● TASK INSTRUCTIONS
Which lines have the string "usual"? Copy all of them from the entries below.

● MATERIAL FOR THE TASK

————

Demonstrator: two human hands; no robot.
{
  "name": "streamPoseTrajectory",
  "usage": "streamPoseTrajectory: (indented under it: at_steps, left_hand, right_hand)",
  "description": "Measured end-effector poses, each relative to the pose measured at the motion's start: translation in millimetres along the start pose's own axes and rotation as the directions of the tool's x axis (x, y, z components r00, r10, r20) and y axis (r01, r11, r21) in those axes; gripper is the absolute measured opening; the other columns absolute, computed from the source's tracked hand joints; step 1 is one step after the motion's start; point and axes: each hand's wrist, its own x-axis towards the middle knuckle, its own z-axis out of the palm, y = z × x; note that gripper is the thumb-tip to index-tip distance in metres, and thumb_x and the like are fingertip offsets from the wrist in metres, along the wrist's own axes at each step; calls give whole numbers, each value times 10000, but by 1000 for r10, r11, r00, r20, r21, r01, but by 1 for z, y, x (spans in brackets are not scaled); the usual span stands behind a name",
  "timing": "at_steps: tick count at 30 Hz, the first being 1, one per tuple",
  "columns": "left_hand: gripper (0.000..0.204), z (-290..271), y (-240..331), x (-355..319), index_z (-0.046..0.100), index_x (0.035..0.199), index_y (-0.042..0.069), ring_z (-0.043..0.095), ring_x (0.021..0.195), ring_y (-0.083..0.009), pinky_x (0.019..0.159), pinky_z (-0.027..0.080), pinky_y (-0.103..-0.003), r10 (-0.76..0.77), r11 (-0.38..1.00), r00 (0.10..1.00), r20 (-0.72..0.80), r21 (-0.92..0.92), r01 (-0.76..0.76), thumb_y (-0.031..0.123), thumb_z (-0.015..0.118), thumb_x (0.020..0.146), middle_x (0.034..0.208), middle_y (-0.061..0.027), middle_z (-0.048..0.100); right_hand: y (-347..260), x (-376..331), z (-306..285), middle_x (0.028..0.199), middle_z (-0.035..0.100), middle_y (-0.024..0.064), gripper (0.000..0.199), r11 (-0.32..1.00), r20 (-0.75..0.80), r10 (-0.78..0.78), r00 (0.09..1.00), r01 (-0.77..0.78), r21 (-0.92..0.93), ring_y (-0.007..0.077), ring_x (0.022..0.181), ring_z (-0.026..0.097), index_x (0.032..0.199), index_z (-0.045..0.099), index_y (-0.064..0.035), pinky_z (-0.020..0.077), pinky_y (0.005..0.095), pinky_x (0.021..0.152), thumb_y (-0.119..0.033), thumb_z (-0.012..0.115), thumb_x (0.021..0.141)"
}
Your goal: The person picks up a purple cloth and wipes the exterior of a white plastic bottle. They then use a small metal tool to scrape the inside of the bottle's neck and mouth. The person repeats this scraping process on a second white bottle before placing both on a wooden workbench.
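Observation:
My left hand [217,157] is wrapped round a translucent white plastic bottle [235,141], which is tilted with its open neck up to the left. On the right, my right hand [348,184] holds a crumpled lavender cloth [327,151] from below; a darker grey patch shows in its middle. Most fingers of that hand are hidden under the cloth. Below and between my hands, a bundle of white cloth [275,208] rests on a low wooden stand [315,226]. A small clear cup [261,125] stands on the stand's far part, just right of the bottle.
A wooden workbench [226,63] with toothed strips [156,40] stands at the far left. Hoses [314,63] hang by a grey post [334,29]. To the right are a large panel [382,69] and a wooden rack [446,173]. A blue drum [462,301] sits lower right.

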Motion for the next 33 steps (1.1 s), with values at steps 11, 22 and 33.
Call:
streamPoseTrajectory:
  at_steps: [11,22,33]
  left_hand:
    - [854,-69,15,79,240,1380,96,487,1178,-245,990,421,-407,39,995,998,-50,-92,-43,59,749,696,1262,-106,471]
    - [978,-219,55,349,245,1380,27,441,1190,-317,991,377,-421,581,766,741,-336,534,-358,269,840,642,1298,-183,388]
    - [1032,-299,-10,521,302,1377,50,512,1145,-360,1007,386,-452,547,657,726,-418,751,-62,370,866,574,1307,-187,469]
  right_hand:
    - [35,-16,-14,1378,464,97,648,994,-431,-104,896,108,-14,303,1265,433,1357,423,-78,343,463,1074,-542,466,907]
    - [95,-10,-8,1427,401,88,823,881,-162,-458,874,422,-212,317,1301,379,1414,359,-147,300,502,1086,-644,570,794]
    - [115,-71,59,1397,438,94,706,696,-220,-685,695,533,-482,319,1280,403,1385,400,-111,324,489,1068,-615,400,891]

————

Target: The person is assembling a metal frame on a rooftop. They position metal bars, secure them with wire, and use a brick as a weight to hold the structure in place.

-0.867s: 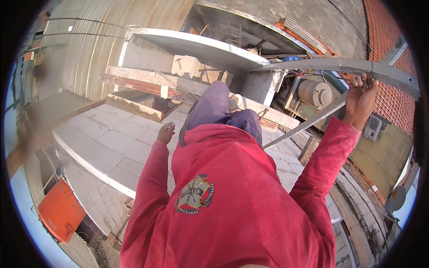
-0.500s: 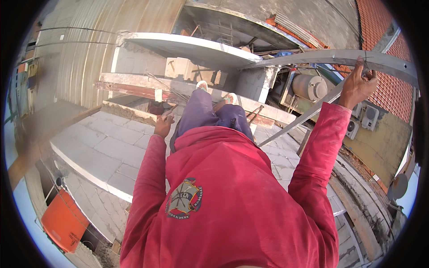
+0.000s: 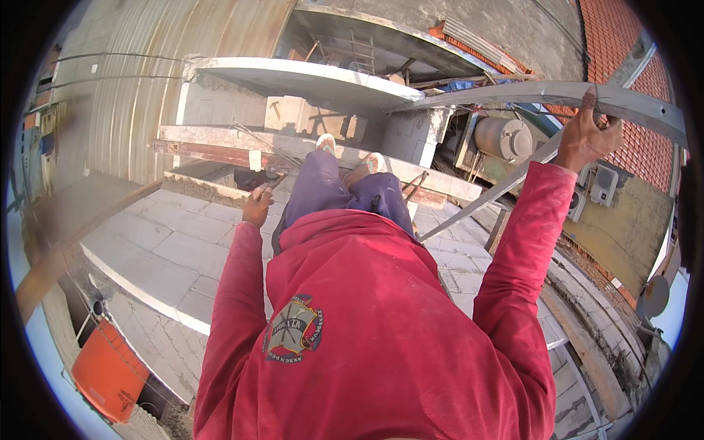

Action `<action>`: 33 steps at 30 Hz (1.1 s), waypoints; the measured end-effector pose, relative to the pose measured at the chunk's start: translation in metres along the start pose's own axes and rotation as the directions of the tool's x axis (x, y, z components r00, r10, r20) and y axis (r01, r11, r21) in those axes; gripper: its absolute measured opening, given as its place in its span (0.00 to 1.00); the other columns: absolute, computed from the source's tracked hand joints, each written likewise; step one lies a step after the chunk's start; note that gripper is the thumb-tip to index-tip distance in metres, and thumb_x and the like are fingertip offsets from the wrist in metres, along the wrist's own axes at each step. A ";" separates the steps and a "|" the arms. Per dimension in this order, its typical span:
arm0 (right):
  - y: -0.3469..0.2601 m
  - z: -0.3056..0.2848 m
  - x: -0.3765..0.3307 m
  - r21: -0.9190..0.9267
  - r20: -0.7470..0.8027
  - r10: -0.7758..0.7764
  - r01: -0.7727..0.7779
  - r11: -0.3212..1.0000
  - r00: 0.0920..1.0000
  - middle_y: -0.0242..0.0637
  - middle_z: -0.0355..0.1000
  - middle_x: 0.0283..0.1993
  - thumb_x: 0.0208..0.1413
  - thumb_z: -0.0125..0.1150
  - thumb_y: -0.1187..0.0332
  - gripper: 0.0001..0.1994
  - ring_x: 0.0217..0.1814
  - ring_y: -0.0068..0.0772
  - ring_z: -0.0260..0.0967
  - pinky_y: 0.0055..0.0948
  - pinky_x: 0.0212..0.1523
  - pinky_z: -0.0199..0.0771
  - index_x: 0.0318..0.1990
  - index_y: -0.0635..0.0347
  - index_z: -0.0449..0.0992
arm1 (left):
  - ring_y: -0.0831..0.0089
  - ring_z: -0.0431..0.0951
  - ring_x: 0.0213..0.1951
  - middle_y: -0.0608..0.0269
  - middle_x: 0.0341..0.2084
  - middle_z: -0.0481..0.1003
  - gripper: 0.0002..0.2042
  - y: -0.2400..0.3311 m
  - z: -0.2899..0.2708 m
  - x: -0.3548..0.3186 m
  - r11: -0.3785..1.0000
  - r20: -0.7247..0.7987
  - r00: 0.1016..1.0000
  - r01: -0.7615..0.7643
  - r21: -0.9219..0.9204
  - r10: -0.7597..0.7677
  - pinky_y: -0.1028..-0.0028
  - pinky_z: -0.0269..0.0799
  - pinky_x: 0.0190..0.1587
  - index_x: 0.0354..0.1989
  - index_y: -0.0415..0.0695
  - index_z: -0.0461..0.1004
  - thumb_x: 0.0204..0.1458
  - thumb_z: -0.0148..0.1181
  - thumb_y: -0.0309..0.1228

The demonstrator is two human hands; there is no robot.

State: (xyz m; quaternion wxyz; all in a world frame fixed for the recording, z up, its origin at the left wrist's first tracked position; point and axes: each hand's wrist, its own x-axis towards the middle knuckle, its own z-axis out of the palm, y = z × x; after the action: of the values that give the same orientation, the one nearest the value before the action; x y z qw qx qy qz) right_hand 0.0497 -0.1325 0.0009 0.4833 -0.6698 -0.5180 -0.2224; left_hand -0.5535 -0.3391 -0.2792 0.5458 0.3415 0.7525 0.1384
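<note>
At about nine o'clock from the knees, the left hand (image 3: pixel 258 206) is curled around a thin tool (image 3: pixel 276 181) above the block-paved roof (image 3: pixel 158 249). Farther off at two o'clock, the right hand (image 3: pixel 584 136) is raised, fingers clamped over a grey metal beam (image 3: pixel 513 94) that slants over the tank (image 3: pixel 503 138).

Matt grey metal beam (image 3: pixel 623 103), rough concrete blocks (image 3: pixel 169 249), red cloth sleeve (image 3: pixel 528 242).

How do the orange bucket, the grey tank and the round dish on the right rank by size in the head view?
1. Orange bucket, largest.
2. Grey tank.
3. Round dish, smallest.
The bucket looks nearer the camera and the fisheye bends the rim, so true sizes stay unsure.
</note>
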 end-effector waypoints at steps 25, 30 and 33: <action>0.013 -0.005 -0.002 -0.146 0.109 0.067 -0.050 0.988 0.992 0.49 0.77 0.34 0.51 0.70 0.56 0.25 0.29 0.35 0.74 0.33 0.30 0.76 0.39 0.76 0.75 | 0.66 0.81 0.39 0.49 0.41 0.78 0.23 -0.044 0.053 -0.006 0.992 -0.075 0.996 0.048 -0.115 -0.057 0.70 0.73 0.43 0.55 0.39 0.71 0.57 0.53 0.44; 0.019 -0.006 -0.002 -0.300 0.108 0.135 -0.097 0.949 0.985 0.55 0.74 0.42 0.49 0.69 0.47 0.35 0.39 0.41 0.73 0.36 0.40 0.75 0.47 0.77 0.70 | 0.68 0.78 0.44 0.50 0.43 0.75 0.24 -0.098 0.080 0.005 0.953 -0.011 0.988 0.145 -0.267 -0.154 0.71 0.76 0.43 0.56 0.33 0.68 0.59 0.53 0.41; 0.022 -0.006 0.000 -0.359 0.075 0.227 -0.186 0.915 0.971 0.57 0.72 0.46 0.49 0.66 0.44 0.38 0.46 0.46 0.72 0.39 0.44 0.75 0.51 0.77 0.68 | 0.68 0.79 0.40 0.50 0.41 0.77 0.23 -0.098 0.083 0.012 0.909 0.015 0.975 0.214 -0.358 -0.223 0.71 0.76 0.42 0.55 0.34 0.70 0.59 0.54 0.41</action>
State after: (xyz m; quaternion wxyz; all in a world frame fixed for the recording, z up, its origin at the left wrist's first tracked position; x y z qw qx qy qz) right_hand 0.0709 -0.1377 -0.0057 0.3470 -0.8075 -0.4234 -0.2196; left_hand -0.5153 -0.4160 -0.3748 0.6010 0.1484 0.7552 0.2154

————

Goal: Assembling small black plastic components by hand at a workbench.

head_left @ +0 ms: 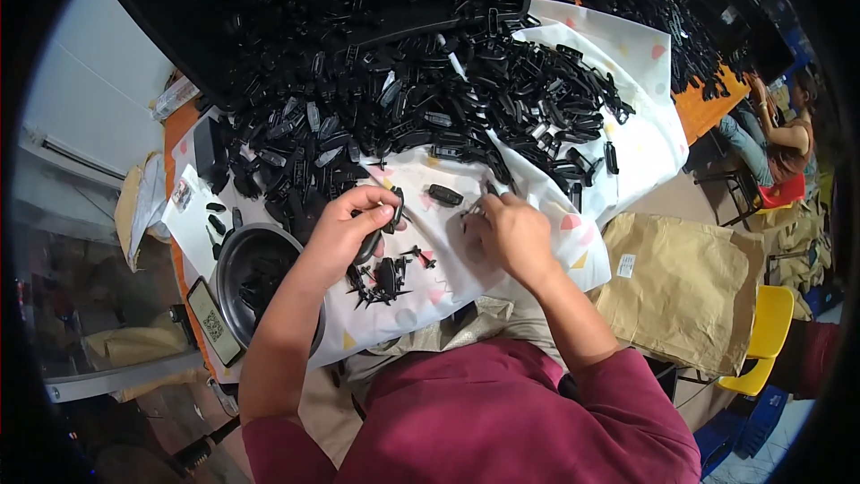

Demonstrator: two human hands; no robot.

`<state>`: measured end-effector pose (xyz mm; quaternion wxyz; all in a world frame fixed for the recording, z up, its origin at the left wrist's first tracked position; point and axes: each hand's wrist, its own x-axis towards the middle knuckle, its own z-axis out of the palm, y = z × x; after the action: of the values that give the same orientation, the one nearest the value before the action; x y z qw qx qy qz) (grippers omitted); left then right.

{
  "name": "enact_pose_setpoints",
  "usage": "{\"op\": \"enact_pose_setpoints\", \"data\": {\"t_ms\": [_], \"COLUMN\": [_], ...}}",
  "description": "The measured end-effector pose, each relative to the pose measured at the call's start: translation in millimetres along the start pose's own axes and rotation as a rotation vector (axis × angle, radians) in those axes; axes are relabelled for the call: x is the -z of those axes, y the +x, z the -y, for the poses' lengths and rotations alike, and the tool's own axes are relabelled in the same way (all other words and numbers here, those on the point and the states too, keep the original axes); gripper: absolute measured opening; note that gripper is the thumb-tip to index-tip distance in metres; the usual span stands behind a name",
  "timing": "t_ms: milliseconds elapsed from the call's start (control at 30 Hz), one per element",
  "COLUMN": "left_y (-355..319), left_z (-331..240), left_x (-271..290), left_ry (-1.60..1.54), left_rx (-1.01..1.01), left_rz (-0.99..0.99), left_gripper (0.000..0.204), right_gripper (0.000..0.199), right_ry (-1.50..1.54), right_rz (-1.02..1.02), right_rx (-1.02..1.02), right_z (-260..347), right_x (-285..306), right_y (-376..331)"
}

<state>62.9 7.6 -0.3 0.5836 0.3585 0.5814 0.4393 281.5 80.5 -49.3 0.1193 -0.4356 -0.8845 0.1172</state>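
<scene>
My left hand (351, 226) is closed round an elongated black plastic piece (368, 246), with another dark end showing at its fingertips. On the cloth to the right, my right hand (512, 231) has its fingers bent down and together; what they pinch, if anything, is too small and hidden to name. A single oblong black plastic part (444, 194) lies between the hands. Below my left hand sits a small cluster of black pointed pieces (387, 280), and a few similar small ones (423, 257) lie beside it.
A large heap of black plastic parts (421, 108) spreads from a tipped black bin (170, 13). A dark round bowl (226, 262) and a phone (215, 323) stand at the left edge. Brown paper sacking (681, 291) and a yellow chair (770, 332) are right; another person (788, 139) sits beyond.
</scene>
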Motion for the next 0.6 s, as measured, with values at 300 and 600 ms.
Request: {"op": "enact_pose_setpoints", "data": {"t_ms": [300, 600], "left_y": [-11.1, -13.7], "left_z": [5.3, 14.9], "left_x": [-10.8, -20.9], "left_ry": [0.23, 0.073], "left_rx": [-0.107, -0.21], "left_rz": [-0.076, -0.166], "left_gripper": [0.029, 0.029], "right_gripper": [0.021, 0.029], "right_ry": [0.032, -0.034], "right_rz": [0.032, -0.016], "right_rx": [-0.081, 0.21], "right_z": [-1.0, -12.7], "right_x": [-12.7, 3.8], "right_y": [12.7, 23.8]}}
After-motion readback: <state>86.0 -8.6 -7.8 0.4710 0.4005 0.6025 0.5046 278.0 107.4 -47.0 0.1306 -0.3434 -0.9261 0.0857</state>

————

● TASK SOLUTION
  "description": "Measured end-effector poses, each relative to the pose measured at the motion's start: translation in millimetres along the start pose's own axes and rotation as the directions of the tool's x axis (x, y, z components r00, r10, r20) and y axis (r01, r11, r21) in those axes; gripper is the absolute measured opening; the other columns absolute, computed from the source's tracked hand joints; step 1 is one step after the motion's start; point and axes: each hand's wrist, its own x-axis towards the middle knuckle, its own z-axis out of the palm, y = z × x; note that gripper is the thumb-tip to index-tip distance in metres, and thumb_x and the like are fingertip offsets from the wrist in metres, along the wrist's own axes at each step; calls give whole numbers, each value times 10000, but by 1000 for r10, r11, r00, r20, r21, r01, but by 1 for z, y, x (spans in brackets are not scaled); the usual span stands behind a name",
  "description": "The measured end-effector pose, each relative to the pose measured at the call's start: translation in millimetres along the start pose's own axes and rotation as a rotation vector (axis × angle, radians) in those axes; axes are relabelled for the call: x is the -z of those axes, y the +x, z the -y, for the poses' lengths and rotations alike, and the tool's own axes are relabelled in the same way (all other words and numbers here, those on the point and the states too, keep the original axes); gripper: absolute measured opening; note that gripper is the thumb-tip to index-tip distance in metres; the usual span stands behind a name",

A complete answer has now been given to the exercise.